What is required —
For the entries below, the result should be an exact transcription of the lines from the one with "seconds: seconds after" up to and including the one with "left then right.", and only those.

Given records —
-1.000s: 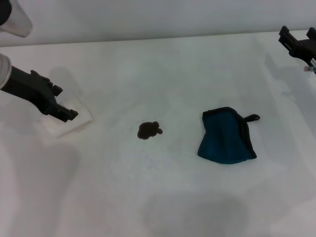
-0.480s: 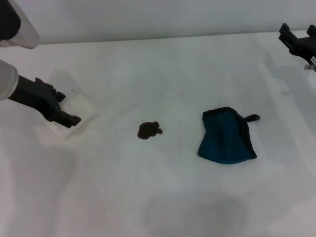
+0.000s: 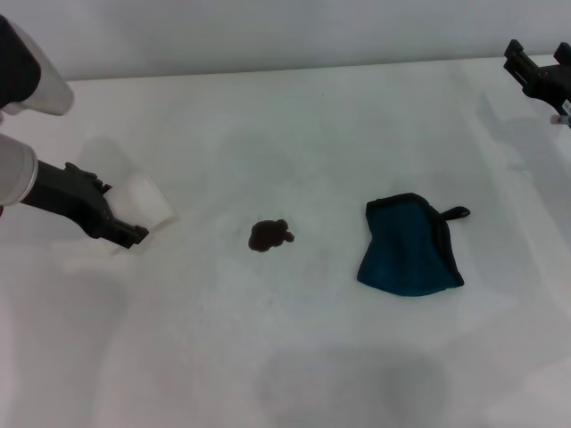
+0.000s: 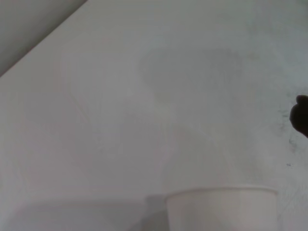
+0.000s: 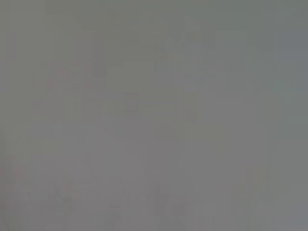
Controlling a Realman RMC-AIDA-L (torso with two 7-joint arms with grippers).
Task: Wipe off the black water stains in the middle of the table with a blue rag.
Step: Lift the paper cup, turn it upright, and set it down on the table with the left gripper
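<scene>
The left end effector (image 3: 125, 234), seemingly clenched on a white paper cup (image 3: 147, 201), has drifted lower. The blue rag (image 3: 409, 246) lies untouched on the counter (image 3: 294, 134), right of the black water stains (image 3: 269, 235); wiping hasn't begun.

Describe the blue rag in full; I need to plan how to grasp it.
The blue rag is a teal-blue soft cloth with black edging and a small black loop at its far right corner. It lies loosely folded and flat on the white table, to the right of the black water stains and clear of them. Nothing touches it; neither gripper is near.
</scene>
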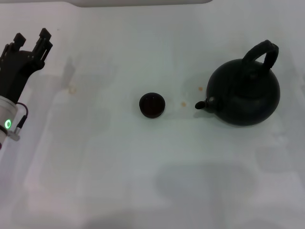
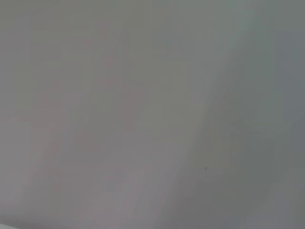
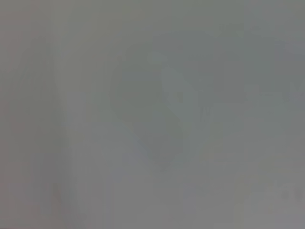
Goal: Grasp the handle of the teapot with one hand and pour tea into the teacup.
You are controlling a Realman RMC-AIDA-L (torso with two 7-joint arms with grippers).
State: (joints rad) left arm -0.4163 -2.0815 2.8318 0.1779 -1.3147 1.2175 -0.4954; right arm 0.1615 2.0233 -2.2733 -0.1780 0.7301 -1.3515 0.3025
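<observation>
Left tool (image 1: 32, 40) hovers at the worktop (image 1: 95, 181) edge, prongs slightly apart, holding nothing. Teacup (image 1: 152, 105) sits well off to its side; teapot (image 1: 244, 92) beyond that, spout towards the cup, handle (image 1: 261, 53) upright. Risk — a shallow grip lets the heavy pot swing and miss the small cup. Right tool not visible; both wrist views show nothing usable.

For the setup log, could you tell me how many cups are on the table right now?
1. The teacup stands alone near the middle of the table, apart from the teapot, whose spout points toward it. Nothing in view could hide another.
</observation>
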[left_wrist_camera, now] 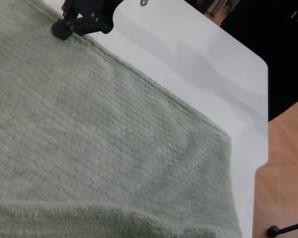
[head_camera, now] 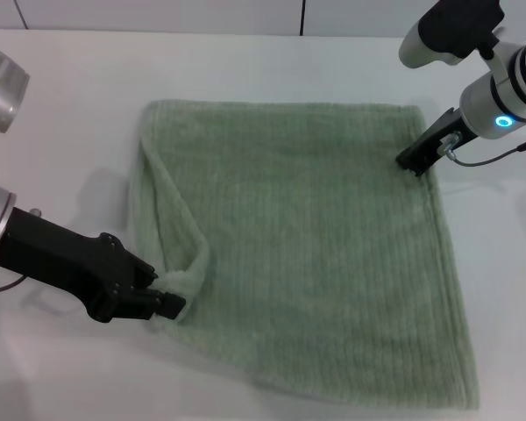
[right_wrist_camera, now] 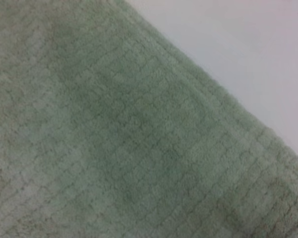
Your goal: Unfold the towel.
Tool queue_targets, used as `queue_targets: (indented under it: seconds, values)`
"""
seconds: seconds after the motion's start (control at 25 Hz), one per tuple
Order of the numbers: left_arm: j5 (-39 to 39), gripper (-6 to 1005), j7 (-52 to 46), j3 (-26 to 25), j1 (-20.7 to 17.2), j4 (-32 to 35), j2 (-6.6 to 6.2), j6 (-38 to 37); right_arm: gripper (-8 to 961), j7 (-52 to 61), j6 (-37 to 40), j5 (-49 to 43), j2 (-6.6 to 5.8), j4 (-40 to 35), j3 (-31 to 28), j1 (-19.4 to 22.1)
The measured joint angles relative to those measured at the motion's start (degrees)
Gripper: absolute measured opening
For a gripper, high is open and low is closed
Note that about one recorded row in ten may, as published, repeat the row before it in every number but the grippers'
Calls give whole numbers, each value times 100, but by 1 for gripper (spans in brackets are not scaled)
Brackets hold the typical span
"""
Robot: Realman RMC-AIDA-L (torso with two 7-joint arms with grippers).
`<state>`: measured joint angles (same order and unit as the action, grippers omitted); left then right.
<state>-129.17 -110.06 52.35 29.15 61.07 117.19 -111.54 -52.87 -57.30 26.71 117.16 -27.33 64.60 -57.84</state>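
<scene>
- White table (head_camera: pixel 70 132) bare all round the cloth; widest open room on my L side and along the far edge. R side has a narrower strip.
- L wrist view shows the table's rounded corner (left_wrist_camera: pixel 260 64), wooden floor beyond it. Table edge sits near the towel's corner there.
- Towel (head_camera: pixel 316 254) lies mid-table, mostly spread flat. Near edge runs close to the bottom of the head view; far R corner is right at the R gripper.
- L side not flat yet: a flap is folded back over the cloth, running from the far L corner down to a point by the L gripper.
- L gripper (head_camera: pixel 168 303) low at the near L, fingertips touching the tip of that folded flap. Looks pinched together on the towel's corner, little or no gap seen.
- R gripper (head_camera: pixel 414 163) down at the far R corner, tips on the towel's R hem. Cannot tell whether it's apart or closed, or if it grips or only presses.
- L wrist cam also catches the R gripper (left_wrist_camera: pixel 64 29) farther off, sitting on the hem.
- Towel look: pale sage green, terry pile, fine ribbed stripes running far-to-near, hemmed border.
- R wrist cam close up: towel (right_wrist_camera: pixel 129 148) fills most of view, grid-like pile, hem running diagonally against the white table (right_wrist_camera: pixel 248 59).
- Main spread part lies smooth, w/ slight ripples at the near L.
</scene>
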Motion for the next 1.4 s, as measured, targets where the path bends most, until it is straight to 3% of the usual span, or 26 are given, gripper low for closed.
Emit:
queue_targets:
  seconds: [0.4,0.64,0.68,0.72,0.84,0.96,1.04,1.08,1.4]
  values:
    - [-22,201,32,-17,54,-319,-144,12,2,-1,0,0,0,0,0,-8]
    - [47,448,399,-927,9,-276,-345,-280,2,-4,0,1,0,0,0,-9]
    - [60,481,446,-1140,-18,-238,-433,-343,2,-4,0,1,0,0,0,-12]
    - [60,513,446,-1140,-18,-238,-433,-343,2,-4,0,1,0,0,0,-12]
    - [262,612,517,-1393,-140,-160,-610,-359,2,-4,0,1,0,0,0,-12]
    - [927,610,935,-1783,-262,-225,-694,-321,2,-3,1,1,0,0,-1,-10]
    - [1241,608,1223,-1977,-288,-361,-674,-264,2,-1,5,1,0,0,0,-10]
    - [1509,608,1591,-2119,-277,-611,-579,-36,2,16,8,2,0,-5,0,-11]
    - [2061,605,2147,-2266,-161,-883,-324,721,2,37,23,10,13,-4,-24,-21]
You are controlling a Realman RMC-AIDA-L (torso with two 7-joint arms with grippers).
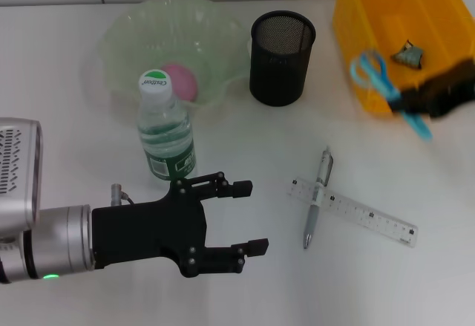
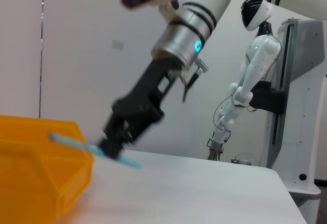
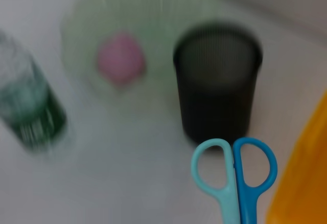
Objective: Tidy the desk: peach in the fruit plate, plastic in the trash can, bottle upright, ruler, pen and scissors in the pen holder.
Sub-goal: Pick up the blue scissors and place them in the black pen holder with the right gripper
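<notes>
Right end effector (image 1: 415, 103): closed on the scissors (image 1: 386, 88), gripping the blades; it sits at the right of the scene, over the near edge of the yellow trash can (image 1: 356, 14).
Scissors: blue handle loops point left toward the pen holder (image 1: 282, 57), blades run right and nearer under the grip, so the long axis lies slanted and close to flat, not yet tip-down.
Key relation: the pen holder stands left and slightly far of the held scissors, well apart; the right wrist view shows the loops aimed at it. The right arm is the nearer one.
Right arm pose: reaching in from the right edge; the image is blurred, so the exact wrist angle cannot be read.
Left end effector (image 1: 249, 217): fingers spread wide, holding nothing, hovering near-left just in front of the bottle (image 1: 165, 127).
Bottle: upright, beside the fruit plate (image 1: 119, 36).
Peach (image 1: 180, 81): in the fruit plate.
Plastic (image 1: 408, 56): a crumpled piece lies in the trash can.
Pen (image 1: 318, 196) and ruler (image 1: 352, 212): on the table (image 1: 245, 289), pen crossing over the ruler, right of the left end effector.
</notes>
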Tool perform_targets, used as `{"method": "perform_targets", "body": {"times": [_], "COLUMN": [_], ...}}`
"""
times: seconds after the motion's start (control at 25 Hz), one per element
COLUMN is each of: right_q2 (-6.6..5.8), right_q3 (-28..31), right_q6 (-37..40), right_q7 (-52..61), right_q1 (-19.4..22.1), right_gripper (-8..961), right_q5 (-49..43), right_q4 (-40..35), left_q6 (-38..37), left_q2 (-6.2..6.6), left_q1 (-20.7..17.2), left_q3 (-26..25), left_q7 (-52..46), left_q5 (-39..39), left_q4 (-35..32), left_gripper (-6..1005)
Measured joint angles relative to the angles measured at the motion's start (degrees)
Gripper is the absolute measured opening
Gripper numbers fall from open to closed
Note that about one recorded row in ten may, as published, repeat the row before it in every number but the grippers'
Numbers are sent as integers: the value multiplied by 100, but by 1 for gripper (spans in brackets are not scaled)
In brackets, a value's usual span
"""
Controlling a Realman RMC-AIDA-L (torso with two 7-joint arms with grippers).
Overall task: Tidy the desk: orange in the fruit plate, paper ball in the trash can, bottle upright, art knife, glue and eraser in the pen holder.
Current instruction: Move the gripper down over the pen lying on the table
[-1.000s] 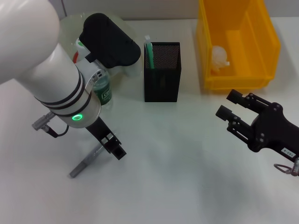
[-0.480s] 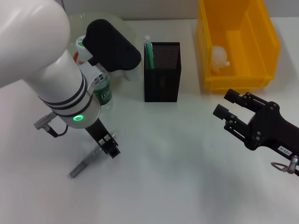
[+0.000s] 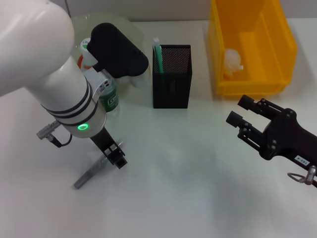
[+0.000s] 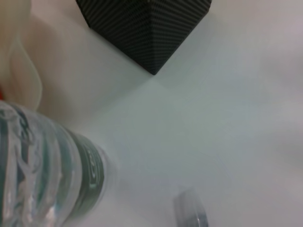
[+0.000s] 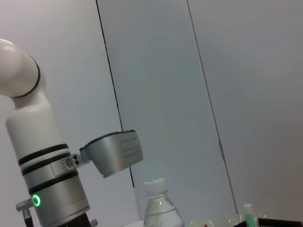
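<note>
**Left arm low over the knife on the bench**

Head view: the left gripper (image 3: 115, 156) is down at the bench (image 3: 188, 188), its jaws at the upper end of the grey art knife (image 3: 91, 173). The knife lies flat, its long axis running diagonally from the jaws down toward the near-left edge. I cannot tell whether the jaws are spread or closed on it; the tips are dark and bunched against the handle. The left arm reaches steeply down from above, wrist nearly vertical. The pen holder (image 3: 171, 77) stands well apart, up and to the right of the knife, with a green-and-white stick already in it. The bottle (image 3: 107, 94) stands upright just behind the left arm, near the clear plate (image 3: 126, 25). The paper ball (image 3: 232, 60) sits in the yellow bin (image 3: 252, 49). The right gripper (image 3: 242, 113) hovers near that bin, jaws spread and holding nothing, far from the knife; the left arm is plainly the nearer.

Left wrist view: the bottle (image 4: 42, 175), a corner of the pen holder (image 4: 147, 28) and a grey end, probably the knife (image 4: 189, 215), show; no jaws.

Right wrist view: the left arm and the bottle (image 5: 158, 208) top show; nothing of the knife.
</note>
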State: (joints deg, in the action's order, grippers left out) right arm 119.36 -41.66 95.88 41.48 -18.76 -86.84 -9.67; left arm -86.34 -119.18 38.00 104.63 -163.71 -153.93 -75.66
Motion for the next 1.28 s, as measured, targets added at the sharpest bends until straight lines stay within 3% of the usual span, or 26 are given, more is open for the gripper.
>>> {"method": "perform_targets", "body": {"times": [0.4,1.16,1.28], "right_q2": [5,9,9], "right_q3": [-14,-18,-18], "right_q6": [0,53,60], "right_q7": [0,11,11], "right_q1": [24,40,46], "right_gripper": [498,497,497], "right_q5": [1,-32,-34], "right_q4": [14,62,68], "left_q6": [74,143,131], "left_q2": [0,0,0], "left_q1": [24,-8,12], "left_q3": [56,157,157], "left_q7": [13,92,93], "left_q5": [4,-15,-14], "left_q4": [240,213,253], "left_gripper": [451,441,316]}}
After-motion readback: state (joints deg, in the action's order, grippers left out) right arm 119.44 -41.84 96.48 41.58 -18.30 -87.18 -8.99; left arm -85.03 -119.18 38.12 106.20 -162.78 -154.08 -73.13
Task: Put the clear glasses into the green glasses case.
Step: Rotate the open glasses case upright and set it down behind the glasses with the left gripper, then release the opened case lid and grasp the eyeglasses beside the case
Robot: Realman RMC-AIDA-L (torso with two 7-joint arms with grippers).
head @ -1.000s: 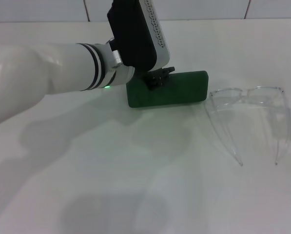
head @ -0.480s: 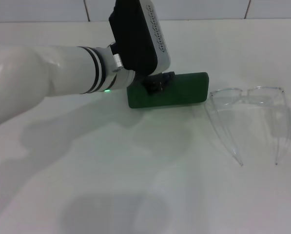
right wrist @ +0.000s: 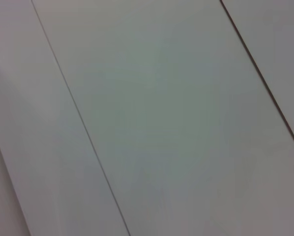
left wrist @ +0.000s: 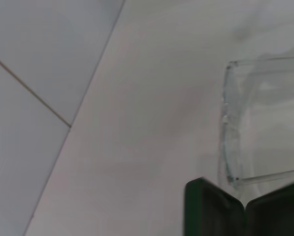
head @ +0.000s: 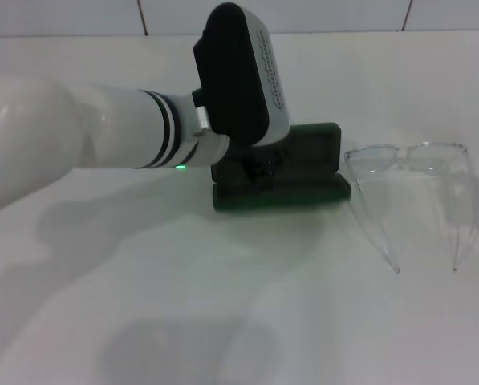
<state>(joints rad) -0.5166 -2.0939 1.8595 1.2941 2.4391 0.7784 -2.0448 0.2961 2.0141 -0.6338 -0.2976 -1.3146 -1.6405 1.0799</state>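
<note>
On white table, left end effector at partly opened green glasses case, grip unclear, clear glasses beside, no legible writing.

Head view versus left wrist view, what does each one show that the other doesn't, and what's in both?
Only the head view shows the left arm, with the left gripper at the green glasses case, whose lid is partly raised, and both long arms of the clear glasses lying beside the case on the white table. Only the left wrist view shows the tiled wall close up. Both share the case, the glasses and the table.
</note>
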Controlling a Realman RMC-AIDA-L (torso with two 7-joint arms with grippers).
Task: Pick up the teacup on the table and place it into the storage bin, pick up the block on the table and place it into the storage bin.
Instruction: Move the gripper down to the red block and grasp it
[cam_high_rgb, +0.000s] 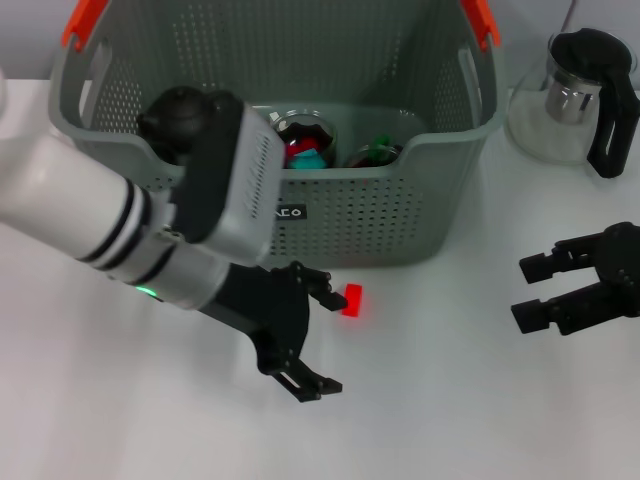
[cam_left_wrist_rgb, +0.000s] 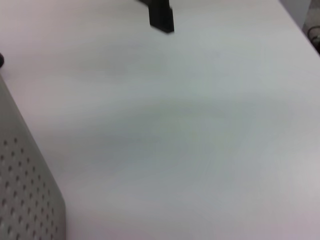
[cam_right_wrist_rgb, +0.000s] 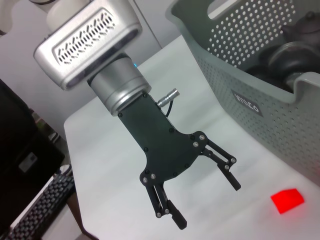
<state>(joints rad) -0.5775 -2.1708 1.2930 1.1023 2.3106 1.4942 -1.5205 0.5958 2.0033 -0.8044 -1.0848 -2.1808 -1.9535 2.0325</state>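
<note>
White tabletop. Red block (cam_high_rgb: 352, 299) lies on the table just before the storage bin (cam_high_rgb: 400, 215), outside it. Left gripper (cam_high_rgb: 318, 338) hangs low, jaws apart, empty; block sits just beyond its upper fingertip, toward the bin. Right gripper (cam_high_rgb: 535, 290), jaws apart, well away. Left arm is nearer.

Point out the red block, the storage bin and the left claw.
red block (cam_high_rgb: 352, 299), head view, on its top face.
storage bin (cam_high_rgb: 400, 205), head view, on its perforated front wall.
left claw (cam_high_rgb: 322, 338), head view, midway between its open fingertips.
</note>
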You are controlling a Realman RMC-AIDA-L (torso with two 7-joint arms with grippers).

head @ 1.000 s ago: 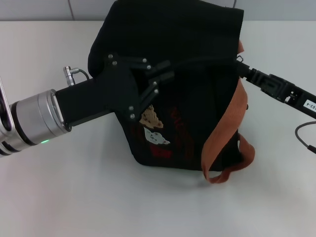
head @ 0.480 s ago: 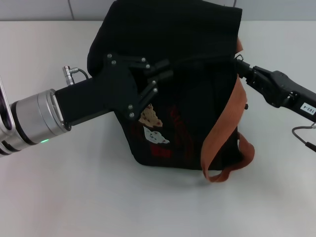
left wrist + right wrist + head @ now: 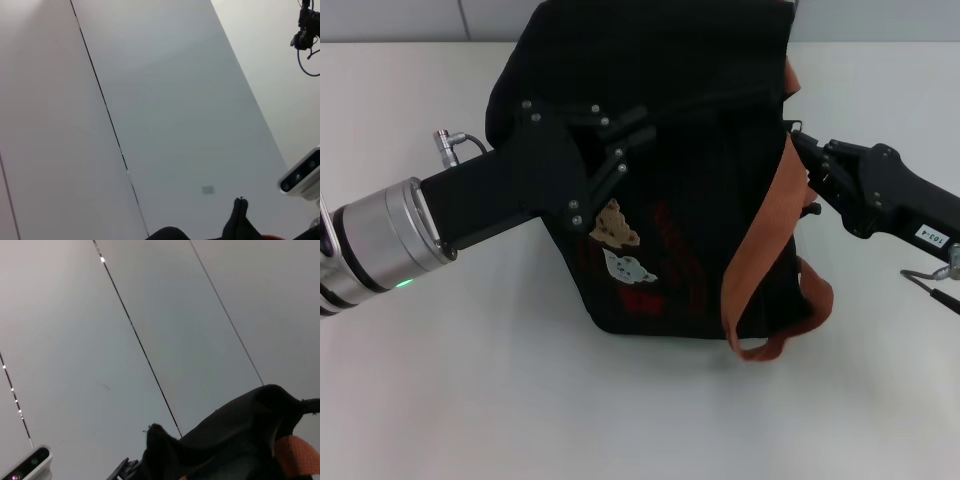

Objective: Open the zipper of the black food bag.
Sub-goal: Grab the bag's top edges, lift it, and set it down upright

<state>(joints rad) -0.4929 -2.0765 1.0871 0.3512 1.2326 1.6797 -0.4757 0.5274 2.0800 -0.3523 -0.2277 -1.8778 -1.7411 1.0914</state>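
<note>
The black food bag (image 3: 700, 230) stands on the white table (image 3: 470, 380), with orange-brown handles (image 3: 760, 260) hanging down its right side and bear patches (image 3: 618, 240) on the front. Its zipper (image 3: 720, 100) runs as a thin dark line along the top edge; the pull is hidden. My left gripper (image 3: 638, 125) comes in from the left and is shut on the fabric at the bag's top left edge. My right gripper (image 3: 792, 138) touches the right end of the top edge. The right wrist view shows the bag's black fabric (image 3: 240, 430) and a bit of handle (image 3: 295, 452).
A tiled wall (image 3: 420, 20) runs behind the table. A loose cable (image 3: 935, 280) hangs from the right arm at the far right. The left wrist view looks up at pale panels (image 3: 150, 100) with only a tip of the bag (image 3: 240, 220) showing.
The bag and my left gripper have shifted a little to the left. My right gripper has moved left and down along the bag's right end, with its arm swinging lower.
</note>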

Result for this exercise —
seconds: seconds after the motion's start (control at 25 Hz), one per tuple
Order of the numbers: left_arm: j5 (-39 to 39), gripper (-6 to 1005), j7 (-52 to 46), j3 (-26 to 25), j1 (-20.7 to 17.2), j4 (-32 to 35), j2 (-6.6 to 6.2), j6 (-38 to 37); right_arm: gripper (-8 to 961), j7 (-52 to 61), j6 (-37 to 40), j5 (-49 to 43), j2 (-6.6 to 5.8), j4 (-40 to 35), j3 (-31 to 28), j1 (-19.4 to 22.1)
The measured joint angles relative to those measured at the motion's start (degrees)
Gripper: absolute measured opening
For a gripper, high is open and low is closed
Note that about one recorded row in ten may, as published, repeat the row before it in every number but the grippers'
Calls give whole numbers, each value times 100, but by 1 for gripper (spans in brackets are not scaled)
Brackets hold the typical span
"""
Robot: Realman RMC-AIDA-L (torso with two 7-joint arms with grippers).
`<state>`: measured joint angles (same order and unit as the action, grippers omitted); left then right.

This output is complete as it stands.